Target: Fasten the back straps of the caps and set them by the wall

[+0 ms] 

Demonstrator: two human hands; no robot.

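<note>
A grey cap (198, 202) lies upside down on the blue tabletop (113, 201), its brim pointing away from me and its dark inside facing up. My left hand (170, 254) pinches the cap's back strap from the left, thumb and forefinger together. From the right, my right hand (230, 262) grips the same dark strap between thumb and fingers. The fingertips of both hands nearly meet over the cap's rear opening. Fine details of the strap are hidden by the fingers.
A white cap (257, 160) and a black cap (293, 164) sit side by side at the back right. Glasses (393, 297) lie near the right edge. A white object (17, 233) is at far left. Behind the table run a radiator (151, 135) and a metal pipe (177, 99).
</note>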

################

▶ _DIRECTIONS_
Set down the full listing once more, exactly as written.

▶ _RESULT OF THE TASK_
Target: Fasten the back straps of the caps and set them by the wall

[+0 ms] 

Demonstrator: two human hands; no robot.

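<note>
A grey cap (198, 202) lies upside down on the blue tabletop (113, 201), its brim pointing away from me and its dark inside facing up. My left hand (170, 254) pinches the cap's back strap from the left, thumb and forefinger together. From the right, my right hand (230, 262) grips the same dark strap between thumb and fingers. The fingertips of both hands nearly meet over the cap's rear opening. Fine details of the strap are hidden by the fingers.
A white cap (257, 160) and a black cap (293, 164) sit side by side at the back right. Glasses (393, 297) lie near the right edge. A white object (17, 233) is at far left. Behind the table run a radiator (151, 135) and a metal pipe (177, 99).
</note>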

With this, the output is complete.